Zen in America

It’s an odd thing to sit in the zendo study group and watch the fabrication of a “timeless” tradition. I do not understand this desire to see religion as a “timeless” truth, which in American Zen takes the form of revering the interaction between teachers and students as moments of immediate contact with ‘reality.’ And the truth is, I fear this desire and the reverence to which it leads. In the Genealogy of Morality, Nietzsche identified the inculcation of a feeling of indebtedness for life itself, for its first causes and principles, as the very ‘origin’ of religion: how the power of our wishing and the sense of our fullness become a fetter. Nietzsche has Christianity in his sights, which he excoriated for making this sense of debt infinite: God sacrifices his only son for your sins. Yet not believing in the Christian God is not enough to escape the power relations that history has embedded in its forms of truth. “After the Buddha was dead,” Nietzsche wrote in The Gay Science, “they still showed his shadow in a cave for centuries—a tremendous, gruesome shadow. God is dead; but given the way people are, there may still for millennia be caves in which they show his shadows.” For Nietzsche, these shadows included ostensibly secular games of truth (like science) insofar as the scientific will to know remains moralistic in its drive. In declaring God dead, Nietzsche affirmed a tension between truth and life: “To what extent can truth stand to be incorporated?—that is the question; that is the experiment.” That, I contend, is the real sticking point—not attachment to claims of immediacy: we do not want the agon(y) of a politics of truth.

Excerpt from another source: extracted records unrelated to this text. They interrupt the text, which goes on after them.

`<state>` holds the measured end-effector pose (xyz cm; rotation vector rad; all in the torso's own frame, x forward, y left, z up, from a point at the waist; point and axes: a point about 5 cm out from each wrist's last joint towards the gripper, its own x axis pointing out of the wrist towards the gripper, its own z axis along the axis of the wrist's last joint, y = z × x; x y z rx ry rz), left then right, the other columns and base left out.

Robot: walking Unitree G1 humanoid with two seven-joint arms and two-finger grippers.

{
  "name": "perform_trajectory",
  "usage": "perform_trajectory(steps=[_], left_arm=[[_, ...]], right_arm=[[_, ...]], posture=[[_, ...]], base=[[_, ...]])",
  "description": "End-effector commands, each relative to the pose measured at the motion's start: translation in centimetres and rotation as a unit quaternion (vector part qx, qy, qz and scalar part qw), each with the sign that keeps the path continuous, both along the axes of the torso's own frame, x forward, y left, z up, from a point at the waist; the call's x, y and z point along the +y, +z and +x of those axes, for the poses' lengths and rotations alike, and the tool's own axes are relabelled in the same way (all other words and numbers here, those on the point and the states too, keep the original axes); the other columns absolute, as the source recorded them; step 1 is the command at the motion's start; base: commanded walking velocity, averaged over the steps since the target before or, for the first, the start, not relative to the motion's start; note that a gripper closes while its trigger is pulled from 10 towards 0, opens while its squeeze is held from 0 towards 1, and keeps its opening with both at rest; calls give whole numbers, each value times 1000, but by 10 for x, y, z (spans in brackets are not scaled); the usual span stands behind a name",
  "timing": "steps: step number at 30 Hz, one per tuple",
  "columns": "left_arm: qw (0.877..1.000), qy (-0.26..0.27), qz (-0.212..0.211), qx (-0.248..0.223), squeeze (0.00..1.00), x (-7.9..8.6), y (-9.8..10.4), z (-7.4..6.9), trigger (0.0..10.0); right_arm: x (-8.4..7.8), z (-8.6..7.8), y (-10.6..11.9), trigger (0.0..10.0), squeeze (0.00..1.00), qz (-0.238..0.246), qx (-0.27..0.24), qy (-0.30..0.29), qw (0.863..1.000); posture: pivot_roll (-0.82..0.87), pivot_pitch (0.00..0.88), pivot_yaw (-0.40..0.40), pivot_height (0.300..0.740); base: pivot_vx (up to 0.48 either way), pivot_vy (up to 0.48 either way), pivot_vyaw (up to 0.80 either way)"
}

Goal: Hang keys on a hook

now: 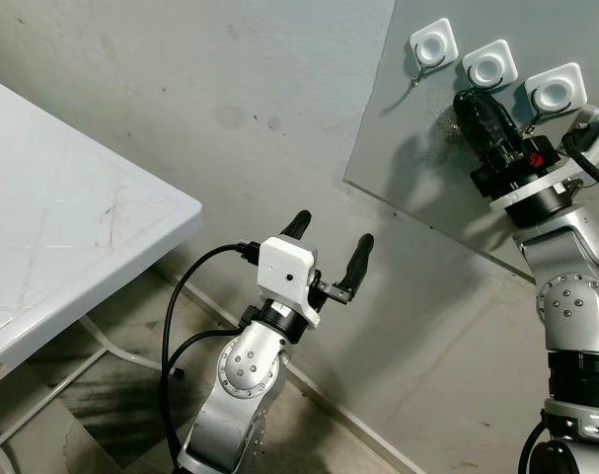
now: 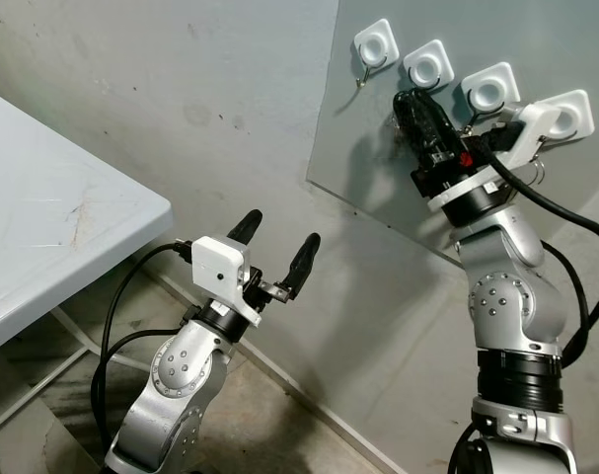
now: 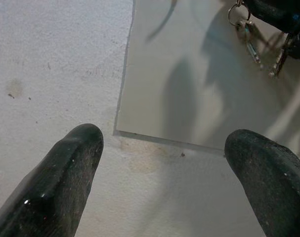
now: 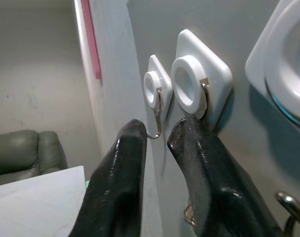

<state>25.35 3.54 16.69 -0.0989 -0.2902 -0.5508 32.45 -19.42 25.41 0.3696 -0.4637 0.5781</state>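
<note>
A grey panel [image 1: 417, 168] leans on the wall and carries a row of white square hooks [image 1: 489, 66], each with a small metal hook under a round cap. My right gripper [image 1: 472, 99] is raised against the panel just below the second hook [image 4: 201, 79], its fingers nearly together. A bunch of keys [image 3: 252, 44] on a ring [image 3: 237, 11] hangs from it against the panel, so it is shut on the keys. My left gripper [image 1: 331, 235] is lower, in the middle, open, holding nothing and pointing at the panel's lower edge.
A white folding table [image 1: 62, 227] stands at the left, its corner close to my left arm. Black cables [image 1: 181, 296] loop beside that arm. The rough grey wall [image 1: 230, 99] meets the floor along a baseboard. A green sofa [image 4: 26, 148] appears in the right wrist view.
</note>
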Motion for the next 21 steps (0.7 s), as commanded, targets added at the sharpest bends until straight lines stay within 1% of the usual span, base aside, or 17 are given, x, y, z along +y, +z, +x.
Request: perform_trajectory(steps=[1,13,17,19,21], left_arm=[[999,-8,-29,-13,0,-10,13,-2,10000],[999,-12,-27,-15,0,-11,13,-1,10000],[1000,-9,-27,-12,0,-9,12,1,10000],[999,2,-33,-6,0,-6,11,4,10000],[999,6,-35,-4,0,-4,10,5,10000]], right_arm=[[-2,4,-28,10000,1000,-10,66,-9,998],[2,2,-32,10000,1000,-14,70,2,997],[7,-3,-45,10000,1000,-27,83,-3,996],[11,-7,-53,10000,1000,-25,95,6,995],[12,-8,-57,10000,1000,-30,101,1,994]], posture=[[-38,74,-104,740],[-39,54,-100,740],[-43,47,-97,740],[-45,45,-96,740],[-45,45,-96,740]], base=[[0,0,0],[0,0,0],[0,0,0],[0,0,0],[0,0,0]])
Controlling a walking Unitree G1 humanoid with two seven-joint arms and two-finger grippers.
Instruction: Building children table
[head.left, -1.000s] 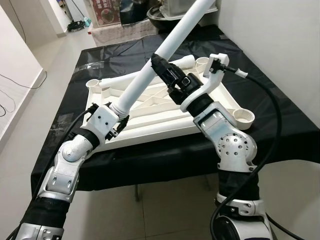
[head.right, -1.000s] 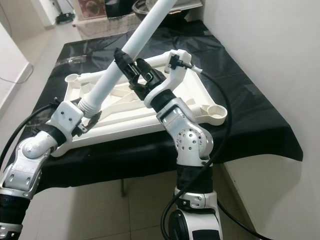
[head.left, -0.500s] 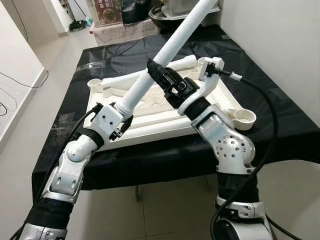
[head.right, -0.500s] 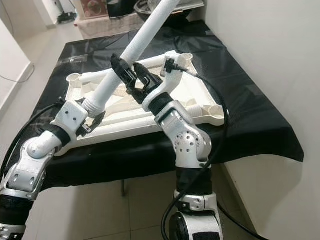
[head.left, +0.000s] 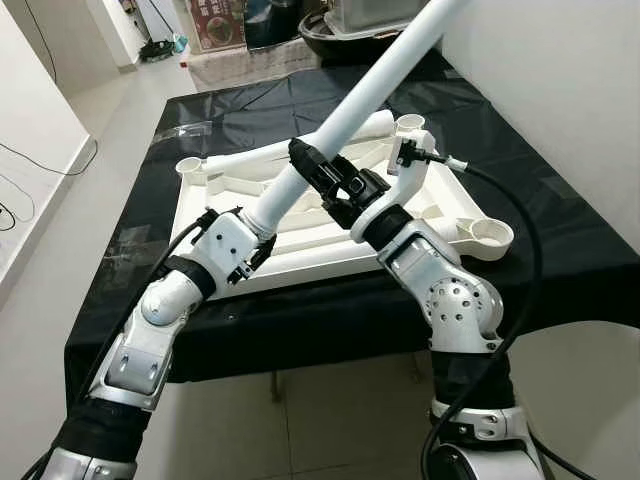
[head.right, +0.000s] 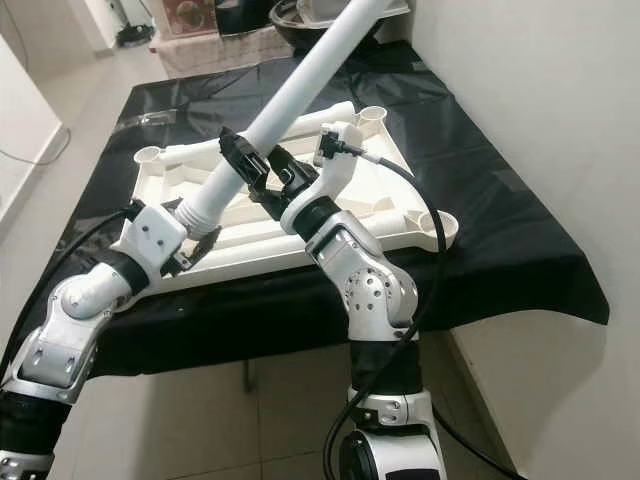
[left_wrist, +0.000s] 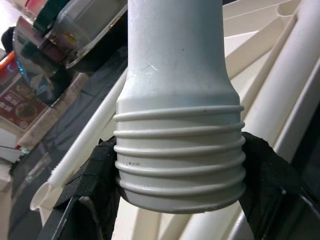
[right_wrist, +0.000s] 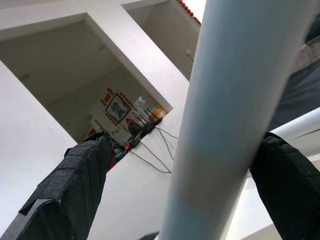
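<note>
A long white table leg (head.left: 370, 85) slants up from the near left to the far right over the upturned white table top (head.left: 330, 262). My left gripper (head.left: 258, 232) is shut on the leg's threaded end (left_wrist: 180, 165), with a black pad (left_wrist: 95, 175) on either side of it. My right gripper (head.left: 314, 172) sits a little higher on the same leg. It straddles the leg (right_wrist: 225, 125) open: one finger (right_wrist: 70, 185) stands clear of it, the other lies against it.
The table top rests on a table under a black cloth (head.left: 250, 105). A second white leg (head.left: 250, 160) lies across its far side, and round corner sockets (head.left: 490, 235) face up. A white wall runs close on the right; tiled floor lies left and in front.
The leg's upper end has swung to the right. My right gripper sits lower along it, nearer the left gripper, which has moved slightly right over the table top's edge.
</note>
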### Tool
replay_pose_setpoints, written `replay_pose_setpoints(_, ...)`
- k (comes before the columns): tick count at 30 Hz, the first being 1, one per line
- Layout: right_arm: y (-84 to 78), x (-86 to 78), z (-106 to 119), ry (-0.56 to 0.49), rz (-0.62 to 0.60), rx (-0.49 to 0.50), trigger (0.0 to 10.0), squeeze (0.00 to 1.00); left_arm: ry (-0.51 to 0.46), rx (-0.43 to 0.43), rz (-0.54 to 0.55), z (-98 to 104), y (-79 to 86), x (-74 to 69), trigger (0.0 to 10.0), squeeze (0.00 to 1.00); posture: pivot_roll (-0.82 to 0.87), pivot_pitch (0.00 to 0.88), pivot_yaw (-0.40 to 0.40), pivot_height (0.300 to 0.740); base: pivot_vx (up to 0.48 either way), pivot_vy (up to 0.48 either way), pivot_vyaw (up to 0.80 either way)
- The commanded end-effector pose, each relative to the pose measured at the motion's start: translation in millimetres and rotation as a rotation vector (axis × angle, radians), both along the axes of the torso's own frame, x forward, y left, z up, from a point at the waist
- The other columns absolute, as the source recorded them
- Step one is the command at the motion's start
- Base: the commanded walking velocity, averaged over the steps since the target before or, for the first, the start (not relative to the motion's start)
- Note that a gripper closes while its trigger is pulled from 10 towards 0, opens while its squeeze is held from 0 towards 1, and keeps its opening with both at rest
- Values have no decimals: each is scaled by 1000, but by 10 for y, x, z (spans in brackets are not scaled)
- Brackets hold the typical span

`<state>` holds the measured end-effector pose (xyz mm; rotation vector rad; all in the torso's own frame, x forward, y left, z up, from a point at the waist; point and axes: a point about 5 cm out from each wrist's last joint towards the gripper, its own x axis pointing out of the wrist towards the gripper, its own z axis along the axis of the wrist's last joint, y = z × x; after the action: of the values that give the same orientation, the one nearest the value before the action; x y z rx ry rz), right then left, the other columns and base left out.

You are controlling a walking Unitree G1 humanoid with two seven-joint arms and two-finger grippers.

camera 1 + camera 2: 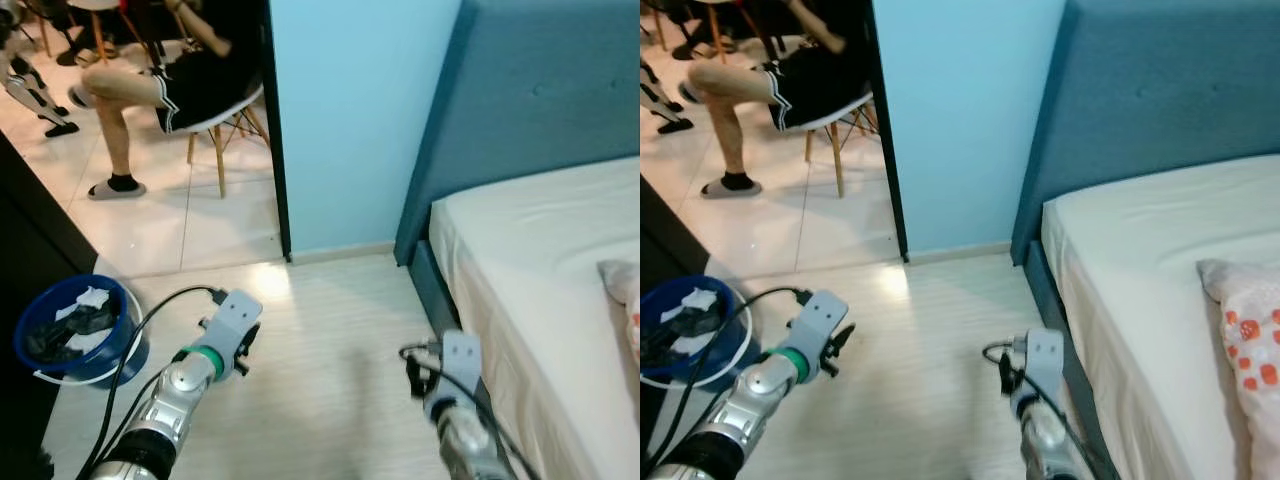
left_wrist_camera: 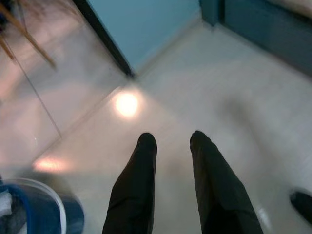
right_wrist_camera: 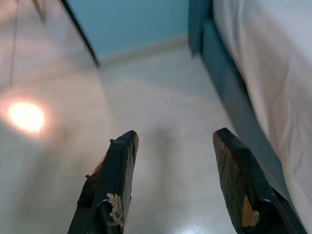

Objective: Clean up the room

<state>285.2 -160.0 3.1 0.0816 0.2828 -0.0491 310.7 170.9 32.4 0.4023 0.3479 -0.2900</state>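
A blue bucket [image 1: 112, 366] with white and dark cloth items inside stands on the pale floor at my left, against a dark cabinet [image 1: 30, 235]. My left gripper [image 2: 172, 140] hovers over the floor just right of the bucket [image 2: 68, 219], open, with nothing between its fingers. My right gripper [image 3: 175, 135] hangs low beside the bed frame [image 3: 229, 83], open wide and holding nothing. In the left eye view, the left arm [image 1: 215, 340] reaches forward at lower left and the right arm [image 1: 445, 385] at lower right.
A bed with a white sheet [image 1: 540, 250], a blue headboard [image 1: 540, 90] and a patterned pillow [image 1: 1245, 330] takes up the right. A light blue wall [image 1: 350, 120] stands ahead. Through the doorway at the left, a person [image 1: 170, 85] sits on a chair.
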Motion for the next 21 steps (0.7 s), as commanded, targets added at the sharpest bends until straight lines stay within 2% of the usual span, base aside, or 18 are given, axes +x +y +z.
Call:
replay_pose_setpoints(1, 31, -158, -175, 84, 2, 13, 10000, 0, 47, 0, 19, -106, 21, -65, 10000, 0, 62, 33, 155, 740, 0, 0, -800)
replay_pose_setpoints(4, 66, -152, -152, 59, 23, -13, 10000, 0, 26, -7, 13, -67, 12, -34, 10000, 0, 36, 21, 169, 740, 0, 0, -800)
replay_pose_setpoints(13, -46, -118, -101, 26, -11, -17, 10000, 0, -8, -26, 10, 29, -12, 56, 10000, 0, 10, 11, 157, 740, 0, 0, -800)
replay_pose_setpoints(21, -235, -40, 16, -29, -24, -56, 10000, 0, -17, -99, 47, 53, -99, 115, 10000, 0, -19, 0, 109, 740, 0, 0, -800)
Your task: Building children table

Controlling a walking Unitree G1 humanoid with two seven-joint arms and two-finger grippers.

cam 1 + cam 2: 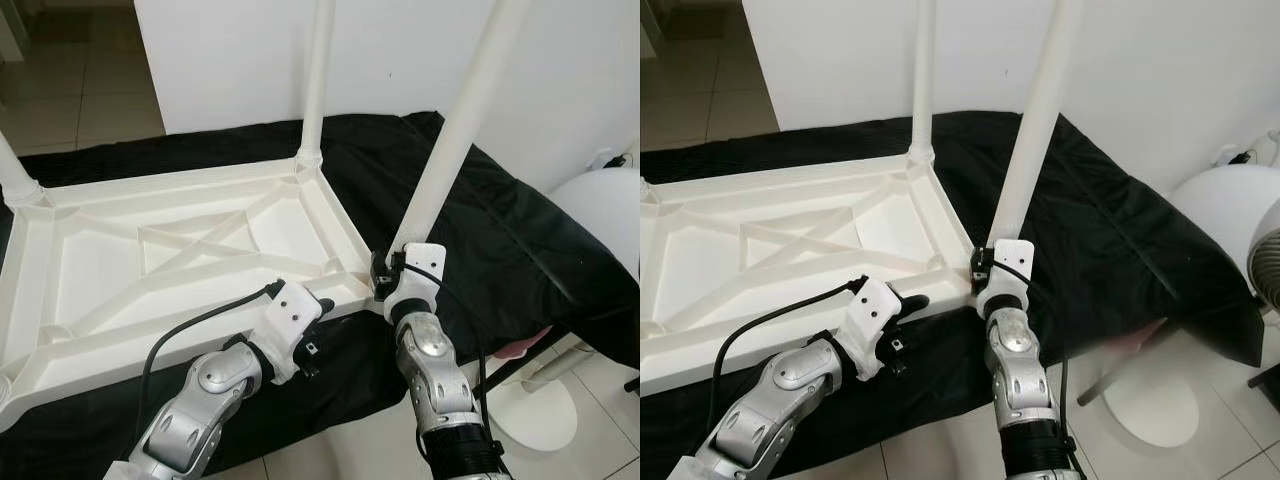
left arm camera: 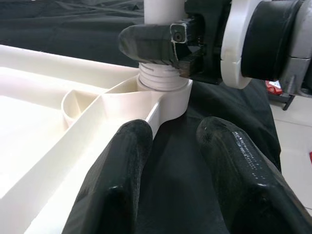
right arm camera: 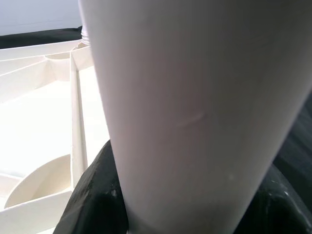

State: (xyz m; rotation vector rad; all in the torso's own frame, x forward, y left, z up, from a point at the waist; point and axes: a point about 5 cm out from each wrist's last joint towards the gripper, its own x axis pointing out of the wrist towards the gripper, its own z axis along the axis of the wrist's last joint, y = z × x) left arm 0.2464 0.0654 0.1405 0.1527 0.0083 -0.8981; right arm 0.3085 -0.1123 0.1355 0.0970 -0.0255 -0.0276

When American practitioners of Zen proclaim the immediate nature of truth (and thereby cut off uncomfortable questions of historicity), the apple is not falling far from its tree. Consider the reformist movement Sanbokyodan, which was established formally in 1954 by Yasutani Hakuun (1885-1973). Many of the key teachers in the West were certified by Yasutani: H.M. Enomiya-Lassalle (who was the first to hold Zen retreats in Germany), Philip Kapleau, Robert Aitken, Eido Tai Shimano, and Maezumi Taizan. Buddhist scholar Robert Sharf depicts Sanbokyodan as a typical Japanese ‘new religion,’ noting in particular its rejection of scriptural study and its controversial promise of rapid spiritual progress. Yasutani changed the nature of spiritual attainment: rather than being identified by (or with) doctrinal knowledge or ritual mastery, “spiritual success lies in the momentary experience of satori—a state that students in the Sanbokyodan have been known to experience in their very first seven-day intensive retreat (sesshin).” This version of Zen differs starkly from the more standard view of nirvana as an impossibly distant ideal, so that morality, study, and merit-making were the core of a traditional monk’s life in Japan. This stark difference was Yasutani’s point. By proclaiming this break, Yaustani portrayed himself as returning to Zen’s “true” nature with Dogen.

From an academic point of view, Yasutani speaks the standard “fundamentalist” narrative—with a colonial twist. Meiji reformers fashioned Zen as not really a “religion,” but rather as a spiritual technology through which practitioners are believed to observe the mind without mediation. In the Meiji reformers’ choice to make ineffable experience the core of this “new Buddhism,” Sharf sees an attempt to insulate Zen from critical analysis. This Romantic desire to cordon Zen off from the corrosive effects of critique and historicity persists in American Zen today. At best, the impulse to insulate Zen from critique is about siding against the cultural arrogance and imperial inclinations of America, which show no signs of abating, end of Empire notwithstanding. Yet when Zen truths are shorn from the politics of their history, this impulse seeds another fundamentalism, this time of the left rather than the right.

Zen in America unfolds within this problematic. One result was a series of scandals that posed sharp questions about enlightenment experiences–their-idealization, what we think enlightenment is ‘good for.’ What is the nature and value of life-changing experiences whose power does not totally transform all of the dimensions on which life is lived?

One Saturday at the zendo the dharma talk given by my teacher, Barry Magid, could have been taken straight out of any Intro to Religion course. What a relief! He spoke of Zen as true “in the way that Anna Karenina is true.” We do not expect novels to be accurate descriptions of facts, and we commit a category mistake when we relate to religions as if they were factually rather than fictionally true. The fictioning and fabricating are the power of their truth.